===== RECORDS FOR THIS TASK
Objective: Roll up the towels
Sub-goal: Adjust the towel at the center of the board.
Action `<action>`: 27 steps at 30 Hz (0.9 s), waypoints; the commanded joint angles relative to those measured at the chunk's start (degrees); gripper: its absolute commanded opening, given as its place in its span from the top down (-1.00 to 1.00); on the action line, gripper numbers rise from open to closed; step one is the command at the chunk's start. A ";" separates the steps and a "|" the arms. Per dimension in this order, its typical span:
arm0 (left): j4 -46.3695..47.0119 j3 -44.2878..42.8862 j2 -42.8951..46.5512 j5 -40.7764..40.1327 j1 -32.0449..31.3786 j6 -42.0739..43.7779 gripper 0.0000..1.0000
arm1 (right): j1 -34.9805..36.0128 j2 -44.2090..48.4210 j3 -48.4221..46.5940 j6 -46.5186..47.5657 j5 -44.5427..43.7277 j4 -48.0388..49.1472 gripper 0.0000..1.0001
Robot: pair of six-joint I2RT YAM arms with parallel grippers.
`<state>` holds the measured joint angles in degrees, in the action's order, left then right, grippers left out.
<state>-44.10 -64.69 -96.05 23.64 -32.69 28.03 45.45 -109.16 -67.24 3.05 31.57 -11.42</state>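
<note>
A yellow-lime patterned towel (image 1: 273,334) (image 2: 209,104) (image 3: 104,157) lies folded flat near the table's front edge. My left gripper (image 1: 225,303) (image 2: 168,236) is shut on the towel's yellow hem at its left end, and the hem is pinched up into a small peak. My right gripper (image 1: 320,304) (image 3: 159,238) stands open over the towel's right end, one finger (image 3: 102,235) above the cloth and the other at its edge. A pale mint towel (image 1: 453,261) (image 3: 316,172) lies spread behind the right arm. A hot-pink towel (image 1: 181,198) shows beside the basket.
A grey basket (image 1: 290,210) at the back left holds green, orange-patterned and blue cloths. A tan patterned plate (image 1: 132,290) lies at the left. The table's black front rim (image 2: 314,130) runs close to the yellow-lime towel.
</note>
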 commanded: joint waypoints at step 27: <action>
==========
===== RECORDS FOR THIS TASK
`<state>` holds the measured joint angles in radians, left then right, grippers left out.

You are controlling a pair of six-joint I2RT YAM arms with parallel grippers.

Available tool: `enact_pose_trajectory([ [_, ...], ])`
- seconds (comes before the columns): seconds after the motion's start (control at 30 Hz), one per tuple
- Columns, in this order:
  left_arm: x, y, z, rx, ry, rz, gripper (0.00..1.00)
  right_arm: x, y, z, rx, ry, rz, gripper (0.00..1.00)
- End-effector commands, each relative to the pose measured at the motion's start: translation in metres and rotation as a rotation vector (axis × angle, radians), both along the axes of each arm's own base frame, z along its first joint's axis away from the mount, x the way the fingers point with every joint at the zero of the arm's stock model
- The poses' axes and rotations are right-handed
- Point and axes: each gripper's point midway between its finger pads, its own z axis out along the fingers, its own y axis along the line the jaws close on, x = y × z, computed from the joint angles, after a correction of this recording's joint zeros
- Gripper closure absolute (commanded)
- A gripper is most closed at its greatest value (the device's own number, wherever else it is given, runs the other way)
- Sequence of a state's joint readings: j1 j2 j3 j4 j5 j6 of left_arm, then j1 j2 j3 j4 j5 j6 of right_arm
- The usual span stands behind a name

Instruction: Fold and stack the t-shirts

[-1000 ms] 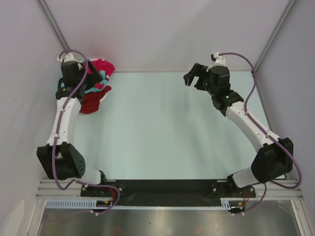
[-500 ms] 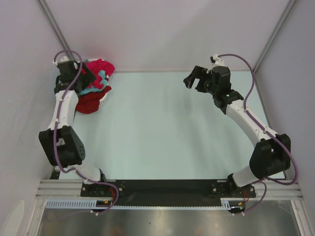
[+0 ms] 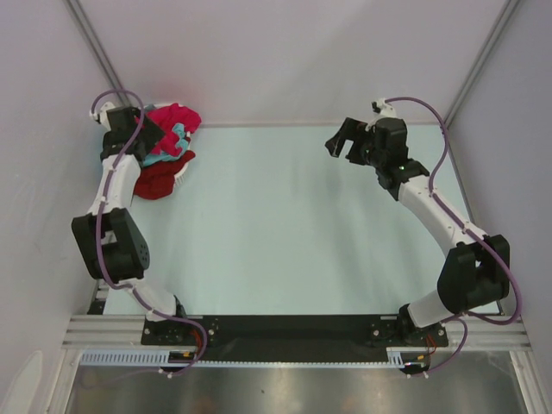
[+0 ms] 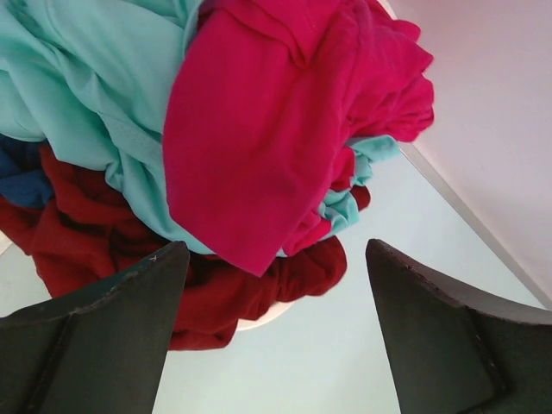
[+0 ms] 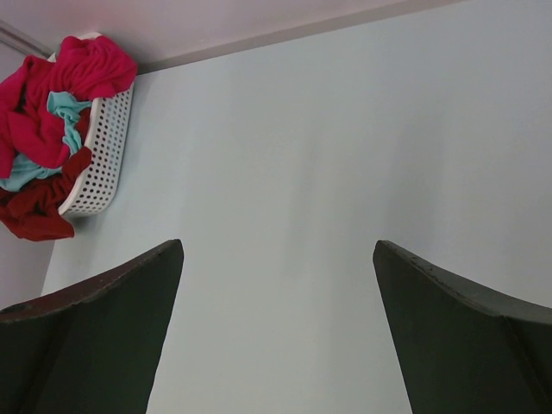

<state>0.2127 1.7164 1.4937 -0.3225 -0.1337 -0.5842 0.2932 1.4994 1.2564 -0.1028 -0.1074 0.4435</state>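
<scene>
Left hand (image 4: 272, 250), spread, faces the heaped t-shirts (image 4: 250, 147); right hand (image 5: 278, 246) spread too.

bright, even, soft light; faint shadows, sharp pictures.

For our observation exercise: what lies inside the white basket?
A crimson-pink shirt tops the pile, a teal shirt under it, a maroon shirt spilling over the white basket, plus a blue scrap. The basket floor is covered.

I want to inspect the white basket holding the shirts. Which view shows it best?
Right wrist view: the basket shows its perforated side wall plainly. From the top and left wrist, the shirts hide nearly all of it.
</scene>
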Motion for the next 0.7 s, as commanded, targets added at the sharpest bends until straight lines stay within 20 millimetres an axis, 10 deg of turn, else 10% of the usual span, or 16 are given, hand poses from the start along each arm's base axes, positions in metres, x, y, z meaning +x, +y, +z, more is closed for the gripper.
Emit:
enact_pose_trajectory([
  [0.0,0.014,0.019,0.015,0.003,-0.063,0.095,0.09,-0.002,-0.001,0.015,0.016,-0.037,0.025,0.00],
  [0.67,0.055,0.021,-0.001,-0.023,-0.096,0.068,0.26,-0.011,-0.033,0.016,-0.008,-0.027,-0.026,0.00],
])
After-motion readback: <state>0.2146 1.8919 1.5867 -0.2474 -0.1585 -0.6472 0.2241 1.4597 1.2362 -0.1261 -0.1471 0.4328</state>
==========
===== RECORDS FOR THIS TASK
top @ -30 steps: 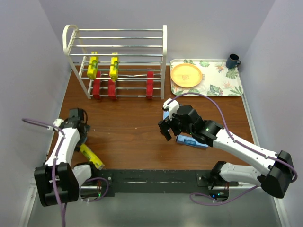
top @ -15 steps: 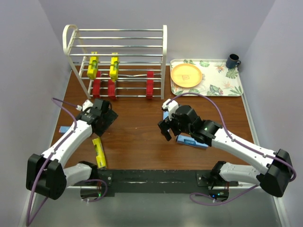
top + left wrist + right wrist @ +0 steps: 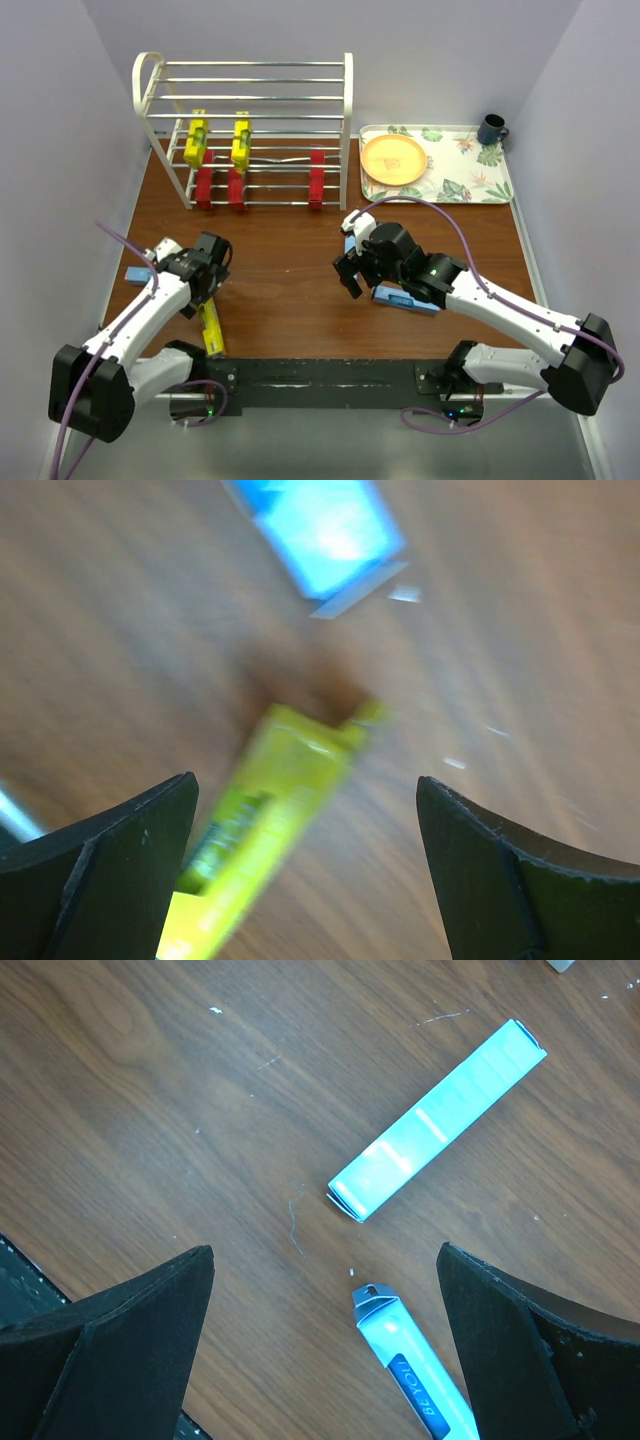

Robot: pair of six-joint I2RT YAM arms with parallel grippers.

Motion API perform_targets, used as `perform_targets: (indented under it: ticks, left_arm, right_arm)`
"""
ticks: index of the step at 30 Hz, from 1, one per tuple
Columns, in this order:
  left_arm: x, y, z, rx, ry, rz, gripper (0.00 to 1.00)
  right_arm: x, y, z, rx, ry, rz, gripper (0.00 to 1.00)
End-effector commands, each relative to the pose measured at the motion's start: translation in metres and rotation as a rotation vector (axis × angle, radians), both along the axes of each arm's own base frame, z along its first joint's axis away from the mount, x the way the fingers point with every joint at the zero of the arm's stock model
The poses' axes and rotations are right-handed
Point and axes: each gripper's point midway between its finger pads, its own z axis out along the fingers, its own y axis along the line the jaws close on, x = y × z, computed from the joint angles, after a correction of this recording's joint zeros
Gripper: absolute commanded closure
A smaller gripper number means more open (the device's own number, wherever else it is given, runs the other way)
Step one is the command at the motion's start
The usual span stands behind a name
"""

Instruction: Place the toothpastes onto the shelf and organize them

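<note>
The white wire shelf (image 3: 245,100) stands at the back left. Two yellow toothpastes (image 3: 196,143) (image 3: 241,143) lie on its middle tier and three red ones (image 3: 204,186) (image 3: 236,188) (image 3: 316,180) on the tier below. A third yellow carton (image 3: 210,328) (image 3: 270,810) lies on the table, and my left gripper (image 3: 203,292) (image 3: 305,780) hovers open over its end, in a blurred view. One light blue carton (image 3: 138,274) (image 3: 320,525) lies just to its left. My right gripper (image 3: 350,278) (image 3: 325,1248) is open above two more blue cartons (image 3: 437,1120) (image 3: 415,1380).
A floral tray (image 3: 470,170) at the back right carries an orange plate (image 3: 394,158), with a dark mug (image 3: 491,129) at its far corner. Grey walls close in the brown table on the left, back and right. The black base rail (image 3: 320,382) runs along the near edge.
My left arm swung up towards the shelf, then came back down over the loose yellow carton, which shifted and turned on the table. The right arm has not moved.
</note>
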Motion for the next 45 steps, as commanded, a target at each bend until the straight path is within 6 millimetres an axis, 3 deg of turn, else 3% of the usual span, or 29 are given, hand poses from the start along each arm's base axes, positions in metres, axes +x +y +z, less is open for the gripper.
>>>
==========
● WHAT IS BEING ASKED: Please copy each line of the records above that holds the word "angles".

● EXPECTED ANSWER:
Action `<action>`: 27 steps at 30 Hz (0.9 s), waypoints; the commanded joint angles relative to those measured at the chunk's start (degrees); gripper: its absolute commanded opening, given as its place in its span from the top down (-1.00 to 1.00); on the action line, gripper numbers rise from open to closed; step one is the command at the chunk's start. A ";" separates the steps and a "|" the arms. Per dimension in this order, its typical span:
`<state>` holds the measured joint angles in degrees, in the action's order, left then right, grippers left out.
`<state>` holds the measured joint angles in radians, left then right, grippers left out.
- Point and axes: each gripper's point midway between its finger pads, its own z axis out along the fingers, its own y axis along the line the jaws close on, x = y × z, computed from the joint angles, after a correction of this recording's joint zeros
Point and axes: each gripper's point midway between its finger pads, its own z axis out along the fingers, its own y axis along the line the jaws close on, x = y × z, computed from the joint angles, after a correction of this recording's joint zeros

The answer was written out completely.